With his methods determined and a plan set for an exciting field season, Garcia left for Guatemala in November of 2025. 

In a remote mangrove farm near the city of Retalhuelu, Garcia and collaborators tested the force required to make trees fall across differently aged stands, testing multiple young (5-year old), mature (10-year old) and adult (30-year old) trees. 

“Failure occurs when the mangrove tree loses its strength and comes down, including its root system,” explained the UGA Compound Inundation Team for Resilient Applications (CITRA) in an Instagram post on Garcia’s experiments. These are tests that have not yet been done across different mangrove ages, a gap in the literature Garcia hopes to soon fill.

During this process, it became clear to the crew that those spindly roots aren’t just for show.

“I remember when we were pulling a tree, and when the roots failed, it lost all balance. It can extend more force because of the root,” Garcia recounted. “Their stability isn’t in the trunk, it’s in the roots.”

Not all of these tests involve trees falling, as the team’s approach included both destructive and non-destructive tests. After testing the trees’ strength on the ground, Garcia and collaborators also took samples of wood from several trees that were prepared by a carpenter and heat-treated to bring to the US. These samples will undergo additional tests in the lab at UGA.

As rising sea levels and increasingly intense storms slam coastlines around the world, researchers like Garcia are working hard to evaluate how mangrove forests can provide a protective and resilient nature-based layer against coastal threats.

From career success to coastal innovation

After graduating with a degree in civil engineering from the Universidad de San Carlos de Guatemala, Garcia had a full plate: teaching engineering courses at his university, starting and running a construction business and earning master’s degrees in business administration and structural engineering.

“I had been doing well  in my country, I had what I needed, but I felt it was time to boost my career and take on new challenges,” he said. “I saw this Fulbright scholarship and asked my family, ‘Do you think we can start this life adventure?’ They said, ‘yes, definitely. We support you.’”

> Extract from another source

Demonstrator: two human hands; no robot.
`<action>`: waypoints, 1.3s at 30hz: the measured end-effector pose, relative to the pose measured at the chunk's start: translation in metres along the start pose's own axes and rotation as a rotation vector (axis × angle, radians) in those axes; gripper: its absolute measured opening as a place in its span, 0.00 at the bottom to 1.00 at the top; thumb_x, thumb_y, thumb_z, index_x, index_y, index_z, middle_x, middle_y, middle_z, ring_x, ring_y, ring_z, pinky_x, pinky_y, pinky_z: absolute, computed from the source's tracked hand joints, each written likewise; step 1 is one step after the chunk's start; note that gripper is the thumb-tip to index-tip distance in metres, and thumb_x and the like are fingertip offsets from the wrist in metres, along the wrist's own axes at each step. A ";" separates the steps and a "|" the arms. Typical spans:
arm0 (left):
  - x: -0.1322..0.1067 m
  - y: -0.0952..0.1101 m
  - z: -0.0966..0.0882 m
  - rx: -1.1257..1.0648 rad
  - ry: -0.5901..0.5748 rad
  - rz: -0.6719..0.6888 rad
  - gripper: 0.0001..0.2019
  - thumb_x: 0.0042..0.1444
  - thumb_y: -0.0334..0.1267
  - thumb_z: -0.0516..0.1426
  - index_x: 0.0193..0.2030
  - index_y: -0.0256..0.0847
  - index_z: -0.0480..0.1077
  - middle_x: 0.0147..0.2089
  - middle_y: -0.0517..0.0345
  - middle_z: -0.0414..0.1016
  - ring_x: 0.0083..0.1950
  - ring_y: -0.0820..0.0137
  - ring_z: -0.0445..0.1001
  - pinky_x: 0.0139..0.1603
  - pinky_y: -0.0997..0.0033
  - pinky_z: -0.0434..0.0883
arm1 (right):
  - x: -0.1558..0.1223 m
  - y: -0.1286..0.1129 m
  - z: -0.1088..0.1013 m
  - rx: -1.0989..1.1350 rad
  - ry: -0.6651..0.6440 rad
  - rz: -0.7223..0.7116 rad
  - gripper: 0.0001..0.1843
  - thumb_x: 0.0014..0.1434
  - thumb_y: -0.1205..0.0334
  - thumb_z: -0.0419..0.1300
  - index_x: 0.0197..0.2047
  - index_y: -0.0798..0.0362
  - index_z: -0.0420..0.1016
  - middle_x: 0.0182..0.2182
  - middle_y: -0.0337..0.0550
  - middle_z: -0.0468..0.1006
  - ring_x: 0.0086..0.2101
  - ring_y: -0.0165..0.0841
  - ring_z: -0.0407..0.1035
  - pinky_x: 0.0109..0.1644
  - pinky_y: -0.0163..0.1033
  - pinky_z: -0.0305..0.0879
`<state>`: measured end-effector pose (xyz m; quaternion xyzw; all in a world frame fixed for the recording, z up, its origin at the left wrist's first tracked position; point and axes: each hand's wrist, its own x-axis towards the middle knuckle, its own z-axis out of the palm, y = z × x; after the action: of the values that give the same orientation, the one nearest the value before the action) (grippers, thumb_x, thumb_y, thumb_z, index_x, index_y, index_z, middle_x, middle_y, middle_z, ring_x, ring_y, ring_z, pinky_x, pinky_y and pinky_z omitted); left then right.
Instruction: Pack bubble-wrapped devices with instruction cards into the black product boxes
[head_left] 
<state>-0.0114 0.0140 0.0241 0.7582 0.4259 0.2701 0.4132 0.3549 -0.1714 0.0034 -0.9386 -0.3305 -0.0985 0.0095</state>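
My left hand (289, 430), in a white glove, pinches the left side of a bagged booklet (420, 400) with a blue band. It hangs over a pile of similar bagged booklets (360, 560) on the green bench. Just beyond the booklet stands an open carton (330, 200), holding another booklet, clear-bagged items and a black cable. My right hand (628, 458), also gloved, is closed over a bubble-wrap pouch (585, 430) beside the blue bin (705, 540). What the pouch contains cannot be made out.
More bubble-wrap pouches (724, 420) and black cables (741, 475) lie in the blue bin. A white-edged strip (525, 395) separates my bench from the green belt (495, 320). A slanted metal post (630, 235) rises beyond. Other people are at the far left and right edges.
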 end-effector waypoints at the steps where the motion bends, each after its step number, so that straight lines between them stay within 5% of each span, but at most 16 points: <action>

Garcia applied to five universities in the U.S., ultimately choosing the University of Georgia after a meeting with CITRA’s principal investigator, Felix Santiago-Collazo and IRIS Director Brian Bledsoe, who made him feel especially welcomed. Garcia began a PhD that builds on his structural expertise while opening new doors into natural infrastructure, with the ultimate goal of creating hybrid solutions that harness the strength of both.

Despite this dramatic shift in his career, Garcia has found ways to draw on his past experience. To get the tree samples to the U.S. efficiently, he registered his former construction company as a lumber exporter.

“It’s only 0.2 cubic meters of wood,” he said. “Anyone we talked to that already had that registration wasn’t interested, because it’s too small for them to bother with. So, I had to figure it out on my own.”

As the samples arrive at UGA this month, Garcia is getting the in-lab experiments and writing underway to explain the tree-pull experiments and his lower-cost method for them, which could open the door for replication by other researchers. The samples, spanning different ages, will help fill a critical gap in understanding how structural properties vary with tree maturity.

“Everything is changing,” he said. “We can’t stick with doing the same things to protect our communities–we need innovation, and one innovation is using these trees as living shorelines, which not only increase resilience but also provide multiple benefits for ecosystems and people.”